[[ Exercise input, beginning ]]

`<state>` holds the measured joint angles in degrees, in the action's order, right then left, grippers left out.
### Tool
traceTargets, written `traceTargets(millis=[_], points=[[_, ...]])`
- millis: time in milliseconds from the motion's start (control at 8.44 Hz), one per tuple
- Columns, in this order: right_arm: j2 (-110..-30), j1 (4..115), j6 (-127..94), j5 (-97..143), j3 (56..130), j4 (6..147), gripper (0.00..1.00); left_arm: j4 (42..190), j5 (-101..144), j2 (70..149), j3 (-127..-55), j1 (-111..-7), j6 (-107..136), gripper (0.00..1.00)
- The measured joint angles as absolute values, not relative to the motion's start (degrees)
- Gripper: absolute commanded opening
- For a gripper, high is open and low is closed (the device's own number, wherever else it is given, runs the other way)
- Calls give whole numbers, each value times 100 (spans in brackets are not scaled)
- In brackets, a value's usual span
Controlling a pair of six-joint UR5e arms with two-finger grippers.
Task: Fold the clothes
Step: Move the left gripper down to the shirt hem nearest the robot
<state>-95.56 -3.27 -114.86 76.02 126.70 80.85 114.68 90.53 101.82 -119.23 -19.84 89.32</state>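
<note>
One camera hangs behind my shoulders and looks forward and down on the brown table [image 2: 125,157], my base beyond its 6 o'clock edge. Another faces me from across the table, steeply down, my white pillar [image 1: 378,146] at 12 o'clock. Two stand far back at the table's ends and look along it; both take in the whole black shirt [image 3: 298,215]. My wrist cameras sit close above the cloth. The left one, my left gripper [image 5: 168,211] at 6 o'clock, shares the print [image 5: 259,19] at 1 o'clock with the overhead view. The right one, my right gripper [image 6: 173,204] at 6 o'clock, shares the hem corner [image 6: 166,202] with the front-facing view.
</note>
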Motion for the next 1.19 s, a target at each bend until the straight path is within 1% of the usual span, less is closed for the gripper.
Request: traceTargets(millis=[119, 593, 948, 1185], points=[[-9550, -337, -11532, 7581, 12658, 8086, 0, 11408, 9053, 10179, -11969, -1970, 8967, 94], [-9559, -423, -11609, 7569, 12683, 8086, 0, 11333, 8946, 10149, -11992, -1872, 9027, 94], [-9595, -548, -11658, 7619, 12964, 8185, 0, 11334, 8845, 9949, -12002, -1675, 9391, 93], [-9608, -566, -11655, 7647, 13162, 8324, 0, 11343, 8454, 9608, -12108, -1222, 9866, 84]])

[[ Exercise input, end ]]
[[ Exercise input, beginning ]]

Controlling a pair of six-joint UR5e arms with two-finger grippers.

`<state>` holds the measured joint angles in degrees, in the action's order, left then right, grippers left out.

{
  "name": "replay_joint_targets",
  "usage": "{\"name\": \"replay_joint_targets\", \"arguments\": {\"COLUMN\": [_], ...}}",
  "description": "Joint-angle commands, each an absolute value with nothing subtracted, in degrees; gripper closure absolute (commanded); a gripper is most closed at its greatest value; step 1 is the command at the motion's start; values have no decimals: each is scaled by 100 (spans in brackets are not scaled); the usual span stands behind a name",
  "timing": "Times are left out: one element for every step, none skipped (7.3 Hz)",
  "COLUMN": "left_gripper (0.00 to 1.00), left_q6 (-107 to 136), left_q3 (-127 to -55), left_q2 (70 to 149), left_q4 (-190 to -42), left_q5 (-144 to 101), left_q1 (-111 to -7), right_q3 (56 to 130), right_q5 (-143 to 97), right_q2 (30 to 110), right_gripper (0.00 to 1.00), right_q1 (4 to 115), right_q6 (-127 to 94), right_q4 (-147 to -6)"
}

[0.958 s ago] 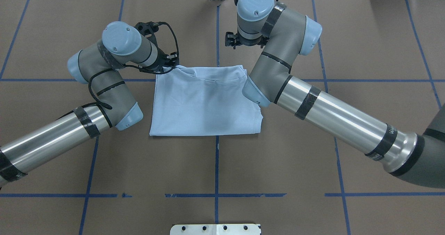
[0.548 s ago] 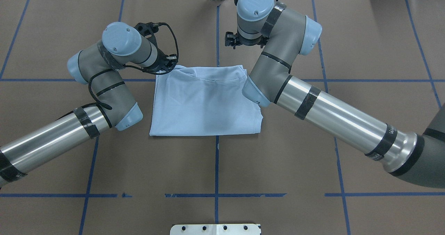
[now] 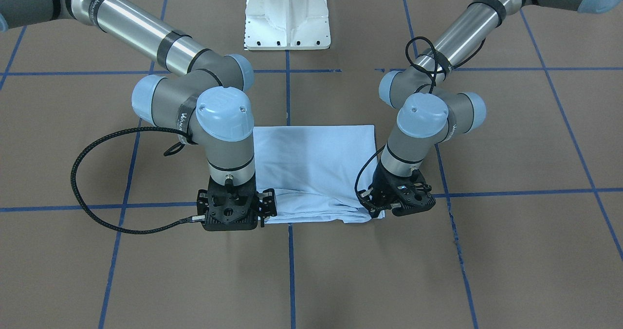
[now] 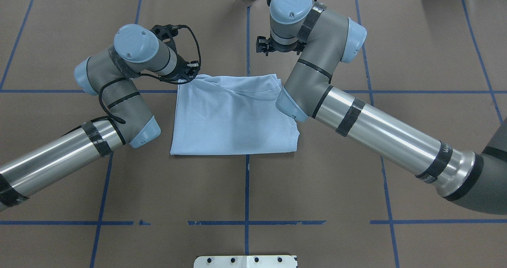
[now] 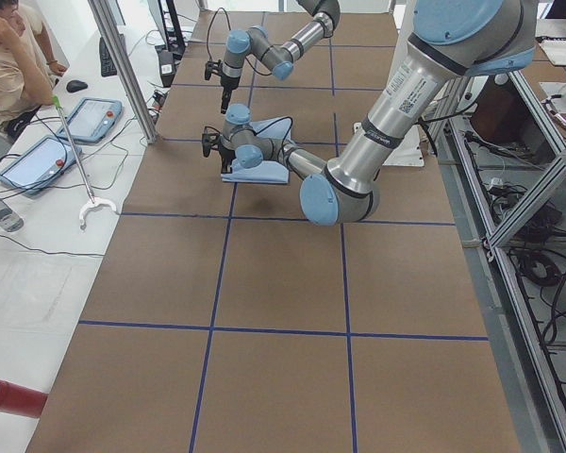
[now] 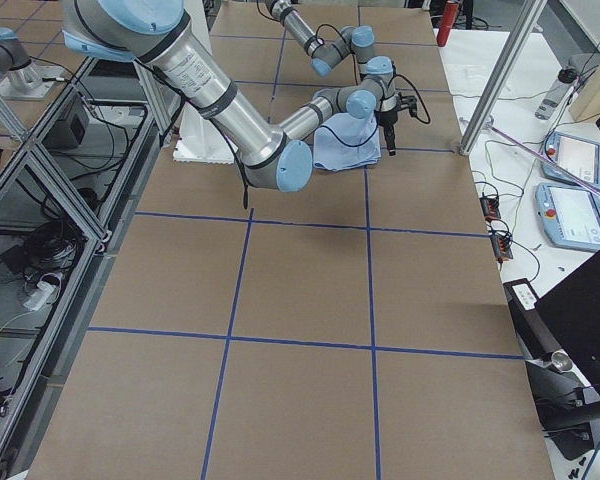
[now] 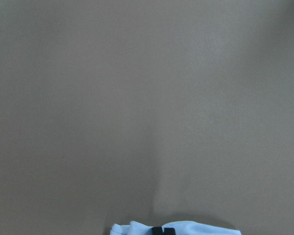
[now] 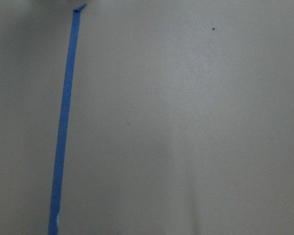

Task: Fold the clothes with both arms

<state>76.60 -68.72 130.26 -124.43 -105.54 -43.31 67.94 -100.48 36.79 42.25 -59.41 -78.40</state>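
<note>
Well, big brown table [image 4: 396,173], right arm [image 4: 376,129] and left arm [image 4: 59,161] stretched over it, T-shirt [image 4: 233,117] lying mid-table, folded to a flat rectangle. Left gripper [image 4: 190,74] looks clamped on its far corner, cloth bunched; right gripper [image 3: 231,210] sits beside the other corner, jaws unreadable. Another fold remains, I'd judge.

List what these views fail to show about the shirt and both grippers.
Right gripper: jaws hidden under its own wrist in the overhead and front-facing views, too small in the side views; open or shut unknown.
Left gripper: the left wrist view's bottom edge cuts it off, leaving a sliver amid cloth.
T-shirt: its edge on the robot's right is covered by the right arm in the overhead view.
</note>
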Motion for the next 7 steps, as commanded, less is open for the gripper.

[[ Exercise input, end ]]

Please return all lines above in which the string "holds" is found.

## Answer section:
`<state>` holds the measured joint angles in degrees, in the action's order, right then left, grippers left out.
`<state>` holds the measured joint angles in degrees, in the action's order, left then right, grippers left out.

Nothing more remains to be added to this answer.